* **WORK INSTRUCTION**: In the records below, find the line with "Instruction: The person" and the line with "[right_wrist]". Print both exactly, along with every line between them, and no other line.

*****

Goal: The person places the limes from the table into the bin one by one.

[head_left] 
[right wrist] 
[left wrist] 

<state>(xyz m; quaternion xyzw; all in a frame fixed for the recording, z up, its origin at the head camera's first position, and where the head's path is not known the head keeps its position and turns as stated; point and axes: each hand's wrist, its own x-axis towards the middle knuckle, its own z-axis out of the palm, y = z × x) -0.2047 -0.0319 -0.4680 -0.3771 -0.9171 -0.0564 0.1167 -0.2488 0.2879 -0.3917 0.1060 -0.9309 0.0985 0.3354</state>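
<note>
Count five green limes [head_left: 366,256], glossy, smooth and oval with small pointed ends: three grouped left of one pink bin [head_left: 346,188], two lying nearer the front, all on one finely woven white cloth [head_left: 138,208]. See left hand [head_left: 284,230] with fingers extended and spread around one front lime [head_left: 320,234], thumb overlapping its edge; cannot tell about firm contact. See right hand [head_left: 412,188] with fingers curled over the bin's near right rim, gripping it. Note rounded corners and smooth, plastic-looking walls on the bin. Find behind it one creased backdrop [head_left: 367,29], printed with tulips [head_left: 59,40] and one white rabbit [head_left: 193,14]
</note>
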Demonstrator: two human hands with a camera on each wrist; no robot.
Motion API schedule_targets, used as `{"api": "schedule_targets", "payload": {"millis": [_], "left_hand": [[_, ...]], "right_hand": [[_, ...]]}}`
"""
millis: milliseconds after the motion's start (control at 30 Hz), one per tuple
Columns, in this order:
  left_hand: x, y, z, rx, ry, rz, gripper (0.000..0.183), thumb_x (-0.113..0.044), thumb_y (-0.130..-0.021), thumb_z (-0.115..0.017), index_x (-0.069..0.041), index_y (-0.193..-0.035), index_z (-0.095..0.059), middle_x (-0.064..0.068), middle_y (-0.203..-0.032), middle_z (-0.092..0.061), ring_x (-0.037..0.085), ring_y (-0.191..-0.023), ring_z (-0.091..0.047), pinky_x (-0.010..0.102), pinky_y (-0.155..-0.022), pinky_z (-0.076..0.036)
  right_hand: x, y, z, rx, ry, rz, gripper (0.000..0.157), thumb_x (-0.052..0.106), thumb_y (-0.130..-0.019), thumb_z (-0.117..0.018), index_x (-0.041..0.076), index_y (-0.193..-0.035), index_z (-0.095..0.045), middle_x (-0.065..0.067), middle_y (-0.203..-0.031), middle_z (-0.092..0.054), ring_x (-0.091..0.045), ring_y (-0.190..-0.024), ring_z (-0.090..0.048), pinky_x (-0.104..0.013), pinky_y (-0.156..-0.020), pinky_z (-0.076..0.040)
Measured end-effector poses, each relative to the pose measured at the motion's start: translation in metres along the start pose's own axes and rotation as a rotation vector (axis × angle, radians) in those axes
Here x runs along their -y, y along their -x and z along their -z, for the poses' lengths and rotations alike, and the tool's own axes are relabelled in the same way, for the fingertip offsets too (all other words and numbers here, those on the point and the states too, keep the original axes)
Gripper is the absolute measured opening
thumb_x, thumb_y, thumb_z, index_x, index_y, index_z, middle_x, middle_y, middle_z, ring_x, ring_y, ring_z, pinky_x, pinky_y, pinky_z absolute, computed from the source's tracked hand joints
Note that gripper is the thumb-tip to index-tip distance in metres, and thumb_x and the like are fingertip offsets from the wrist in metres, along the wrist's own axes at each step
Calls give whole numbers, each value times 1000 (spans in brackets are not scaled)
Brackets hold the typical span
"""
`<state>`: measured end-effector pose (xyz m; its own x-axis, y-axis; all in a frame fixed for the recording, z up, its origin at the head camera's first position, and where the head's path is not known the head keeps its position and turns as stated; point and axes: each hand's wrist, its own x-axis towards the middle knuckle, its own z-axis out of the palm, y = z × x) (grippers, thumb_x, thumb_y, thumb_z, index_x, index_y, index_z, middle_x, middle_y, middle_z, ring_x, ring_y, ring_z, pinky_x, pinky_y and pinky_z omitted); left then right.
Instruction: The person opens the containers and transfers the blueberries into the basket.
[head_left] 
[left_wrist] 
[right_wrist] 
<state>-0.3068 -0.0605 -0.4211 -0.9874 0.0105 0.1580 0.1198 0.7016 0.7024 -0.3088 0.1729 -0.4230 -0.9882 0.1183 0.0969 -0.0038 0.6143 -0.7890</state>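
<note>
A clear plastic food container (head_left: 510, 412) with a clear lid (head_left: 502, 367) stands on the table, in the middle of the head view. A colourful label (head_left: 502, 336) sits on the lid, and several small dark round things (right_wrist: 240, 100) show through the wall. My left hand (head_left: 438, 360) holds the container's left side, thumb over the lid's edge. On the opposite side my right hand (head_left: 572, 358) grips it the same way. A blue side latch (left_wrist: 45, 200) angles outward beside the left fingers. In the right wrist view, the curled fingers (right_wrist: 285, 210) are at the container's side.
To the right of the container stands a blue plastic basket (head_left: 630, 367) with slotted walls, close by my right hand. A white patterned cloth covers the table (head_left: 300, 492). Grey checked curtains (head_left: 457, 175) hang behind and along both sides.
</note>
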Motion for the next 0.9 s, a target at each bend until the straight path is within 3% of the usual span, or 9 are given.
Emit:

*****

* **OUTPUT BELOW**:
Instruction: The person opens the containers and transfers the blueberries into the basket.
[head_left] 
[left_wrist] 
[right_wrist] 

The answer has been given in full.